--- Task objective ---
Transcribe the data in full; each line must match exactly.

(Beginning of Data)

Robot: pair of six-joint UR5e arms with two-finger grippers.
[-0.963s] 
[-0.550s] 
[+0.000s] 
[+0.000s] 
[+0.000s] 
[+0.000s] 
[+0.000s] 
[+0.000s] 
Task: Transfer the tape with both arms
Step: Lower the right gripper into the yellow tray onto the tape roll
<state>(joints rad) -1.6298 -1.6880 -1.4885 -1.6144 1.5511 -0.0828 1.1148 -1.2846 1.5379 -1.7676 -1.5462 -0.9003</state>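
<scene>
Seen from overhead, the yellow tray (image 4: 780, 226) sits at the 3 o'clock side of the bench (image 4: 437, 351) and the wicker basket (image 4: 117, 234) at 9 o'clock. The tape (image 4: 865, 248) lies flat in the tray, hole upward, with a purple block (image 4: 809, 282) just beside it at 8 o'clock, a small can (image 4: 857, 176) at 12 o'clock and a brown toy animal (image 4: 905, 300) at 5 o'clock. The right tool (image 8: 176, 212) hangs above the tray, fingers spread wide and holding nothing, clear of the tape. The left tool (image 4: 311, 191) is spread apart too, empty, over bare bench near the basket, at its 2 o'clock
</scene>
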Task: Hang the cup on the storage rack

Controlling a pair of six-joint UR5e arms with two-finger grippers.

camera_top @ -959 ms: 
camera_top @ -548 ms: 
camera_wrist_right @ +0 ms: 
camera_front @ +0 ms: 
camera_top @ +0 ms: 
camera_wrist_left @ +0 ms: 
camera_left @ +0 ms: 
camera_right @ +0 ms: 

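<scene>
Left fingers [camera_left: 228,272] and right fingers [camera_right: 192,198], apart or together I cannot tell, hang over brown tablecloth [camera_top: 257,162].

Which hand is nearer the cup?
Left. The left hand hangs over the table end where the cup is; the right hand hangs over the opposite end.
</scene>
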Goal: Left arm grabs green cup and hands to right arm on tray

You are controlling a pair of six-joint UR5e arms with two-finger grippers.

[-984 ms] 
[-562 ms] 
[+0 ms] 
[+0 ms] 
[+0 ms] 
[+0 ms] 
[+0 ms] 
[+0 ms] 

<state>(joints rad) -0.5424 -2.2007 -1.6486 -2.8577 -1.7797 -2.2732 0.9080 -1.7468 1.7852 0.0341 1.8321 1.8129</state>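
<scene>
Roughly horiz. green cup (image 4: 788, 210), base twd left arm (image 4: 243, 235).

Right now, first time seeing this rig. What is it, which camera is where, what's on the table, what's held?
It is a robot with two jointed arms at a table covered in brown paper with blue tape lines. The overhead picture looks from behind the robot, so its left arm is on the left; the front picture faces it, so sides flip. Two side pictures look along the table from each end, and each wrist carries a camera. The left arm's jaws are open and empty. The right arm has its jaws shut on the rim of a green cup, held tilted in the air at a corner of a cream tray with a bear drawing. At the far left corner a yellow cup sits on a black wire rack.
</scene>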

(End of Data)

--- Answer to the problem ---
Robot: pair of six-joint UR5e arms with two-finger grippers.
[-0.963s] 
[-0.550s] 
[+0.000s] 
[+0.000s] 
[+0.000s] 
[+0.000s] 
[+0.000s] 
[+0.000s] 
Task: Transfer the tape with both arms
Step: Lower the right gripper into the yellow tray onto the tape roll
<state>(joints rad) -1.6298 -1.6880 -1.4885 -1.6144 1.5511 -0.0828 1.1148 -1.2846 1.5379 -1.7676 -1.5462 -0.9003</state>
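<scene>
Seen from overhead, the yellow tray (image 4: 780, 226) sits at the 3 o'clock side of the bench (image 4: 437, 351) and the wicker basket (image 4: 117, 234) at 9 o'clock. The tape (image 4: 865, 248) lies flat in the tray, hole upward, with a purple block (image 4: 809, 282) just beside it at 8 o'clock, a small can (image 4: 857, 176) at 12 o'clock and a brown toy animal (image 4: 905, 300) at 5 o'clock. The right tool (image 8: 176, 212) hangs above the tray, fingers spread wide and holding nothing, clear of the tape. The left tool (image 4: 311, 191) is spread apart too, empty, over bare bench near the basket, at its 2 o'clock
</scene>
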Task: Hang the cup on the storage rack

Controlling a pair of six-joint UR5e arms with two-finger grippers.

camera_top @ -959 ms: 
camera_top @ -548 ms: 
camera_wrist_right @ +0 ms: 
camera_front @ +0 ms: 
camera_top @ +0 ms: 
camera_wrist_left @ +0 ms: 
camera_left @ +0 ms: 
camera_right @ +0 ms: 

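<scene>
Left fingers [camera_left: 228,272] and right fingers [camera_right: 192,198], apart or together I cannot tell, hang over brown tablecloth [camera_top: 257,162].

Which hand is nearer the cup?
Left. The left hand hangs over the table end where the cup is; the right hand hangs over the opposite end.
</scene>
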Goal: Left arm grabs green cup and hands to right arm on tray

You are controlling a pair of six-joint UR5e arms with two-finger grippers.

[-984 ms] 
[-562 ms] 
[+0 ms] 
[+0 ms] 
[+0 ms] 
[+0 ms] 
[+0 ms] 
[+0 ms] 

<state>(joints rad) -0.5424 -2.2007 -1.6486 -2.8577 -1.7797 -2.2732 0.9080 -1.7468 1.7852 0.0341 1.8321 1.8129</state>
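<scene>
Roughly horiz. green cup (image 4: 788, 210), base twd left arm (image 4: 243, 235).

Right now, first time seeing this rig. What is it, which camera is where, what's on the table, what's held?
It is a robot with two jointed arms at a table covered in brown paper with blue tape lines. The overhead picture looks from behind the robot, so its left arm is on the left; the front picture faces it, so sides flip. Two side pictures look along the table from each end, and each wrist carries a camera. The left arm's jaws are open and empty. The right arm has its jaws shut on the rim of a green cup, held tilted in the air at a corner of a cream tray with a bear drawing. At the far left corner a yellow cup sits on a black wire rack.
</scene>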

No further output is needed for the exercise.